What Edition of the Wrapper are you using? There is a little more work being done in this function in the Professional edition but that is only if you are also using child processes launched with WrapperManager.exec.
Cheers,
Leif
<quote who="Leif Mortenson">
That would probably rule out resource limits of file descriptors.
It is the community edition.
Related
Bugs: #280
We have most likely found a cause for these problems. After creating our own service wrapper, we saw freezes in the log files and Bad file descriptor exceptions in some cases. This led us to investigate an issue with file descriptors. Tt turns out that there was some code that cloned a FileOutputStream (indirectly through an object such as a non-static logger for instance) using the objenesis library. The cloned object had a file descriptor with incorrect reference count, causing an early close of the log file as soon as the cloned object would become eligble for garbage collection.
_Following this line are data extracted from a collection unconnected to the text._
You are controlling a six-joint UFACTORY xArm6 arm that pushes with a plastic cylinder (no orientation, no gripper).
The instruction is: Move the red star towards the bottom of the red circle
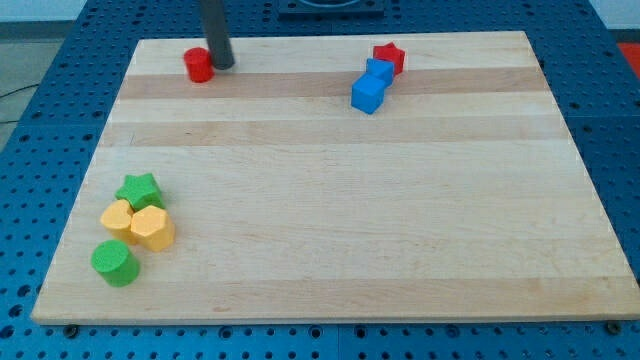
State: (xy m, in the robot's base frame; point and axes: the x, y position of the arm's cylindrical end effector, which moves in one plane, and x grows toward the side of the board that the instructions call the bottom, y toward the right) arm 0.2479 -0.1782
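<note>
Near the counter's (330, 200) top edge, my tip (222, 66) is touching the red circle (199, 65); the red star (389, 57), light and slippery-looking, is needing a push on its right side; no end effector jaws exist.

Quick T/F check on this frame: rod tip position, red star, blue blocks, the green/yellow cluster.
1. My tip is right beside the red circle, on its right in the view. True.
2. The red star lies at the view's bottom left. False: it sits near the view's top right, far from the red circle.
3. Two blue blocks, a blue cube and another blue block, sit next to the red star. True.
4. The green star is alone in the board's middle. False: it is at the view's lower left, clustered with two yellow blocks and a green circle.
5. My tip touches the red star. False: they are far apart.
</note>
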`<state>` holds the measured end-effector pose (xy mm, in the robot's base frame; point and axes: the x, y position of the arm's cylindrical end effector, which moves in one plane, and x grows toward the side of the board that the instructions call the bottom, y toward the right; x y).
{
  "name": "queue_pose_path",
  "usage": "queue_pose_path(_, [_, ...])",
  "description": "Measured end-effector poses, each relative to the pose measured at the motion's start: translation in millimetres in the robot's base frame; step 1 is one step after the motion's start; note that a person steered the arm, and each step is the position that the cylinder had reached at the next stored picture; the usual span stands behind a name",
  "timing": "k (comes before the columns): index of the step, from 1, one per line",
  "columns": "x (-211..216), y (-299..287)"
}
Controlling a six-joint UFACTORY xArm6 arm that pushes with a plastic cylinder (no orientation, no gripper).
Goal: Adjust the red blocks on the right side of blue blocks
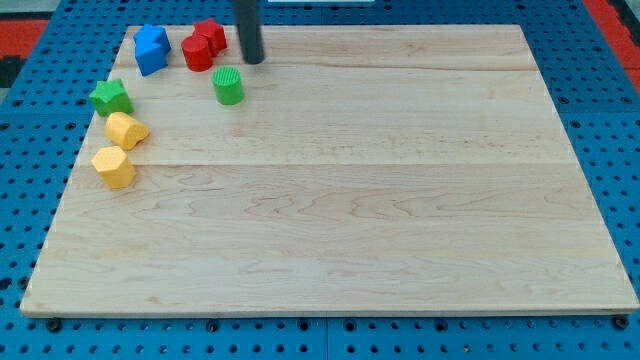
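Two red blocks sit near the board's top left: a red cylinder and, touching it on its upper right, a red angular block. Blue blocks lie just to their left, close together; their shapes merge and I cannot separate them. The dark rod comes down from the view's top, and my tip rests on the board just right of the red blocks, a small gap away from the red angular block.
A green cylinder stands below my tip. A green star lies at the left edge, with two yellow blocks below it. The wooden board sits on a blue pegboard.
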<state>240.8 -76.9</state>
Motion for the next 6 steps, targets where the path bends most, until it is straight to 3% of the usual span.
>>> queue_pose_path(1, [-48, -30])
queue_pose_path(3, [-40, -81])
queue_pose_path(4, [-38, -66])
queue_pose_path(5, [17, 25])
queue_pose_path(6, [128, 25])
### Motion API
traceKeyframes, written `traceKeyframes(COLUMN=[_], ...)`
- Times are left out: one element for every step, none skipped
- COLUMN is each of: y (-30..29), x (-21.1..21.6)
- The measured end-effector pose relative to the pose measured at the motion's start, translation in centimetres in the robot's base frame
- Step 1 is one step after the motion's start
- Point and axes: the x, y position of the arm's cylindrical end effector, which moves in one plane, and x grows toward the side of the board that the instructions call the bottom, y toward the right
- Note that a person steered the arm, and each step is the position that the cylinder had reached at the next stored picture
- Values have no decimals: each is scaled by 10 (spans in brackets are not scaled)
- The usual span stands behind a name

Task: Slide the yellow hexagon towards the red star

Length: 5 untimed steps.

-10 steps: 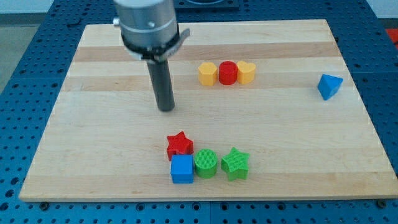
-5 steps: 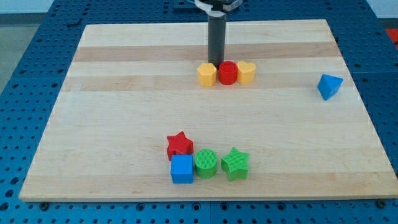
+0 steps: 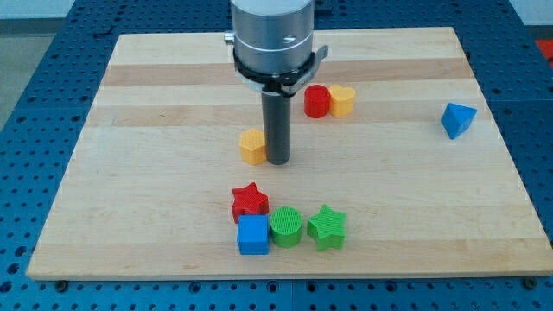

According to the POSIX standard (see e.g. http://pubs.opengroup.org/onlinepubs/009696899/functions/open.html), the next file descriptor used should be the lowest unused one. So in that case, the file descriptor just closed would be quickly reused. For instance, the Tanuki service wrapper could use the new file descriptor with the same numeric value as that of the closed log file.
Now, the original file descriptor (thas is in use now by for instance Tanuki) is still in use by the log file and as soon as the original FileOutputStream become eligble for garbage collection it closes the original file descriptor. This in turn leads to a problem in Tanuki since using a closed file descriptor in native code will likely cause a segmentation violation.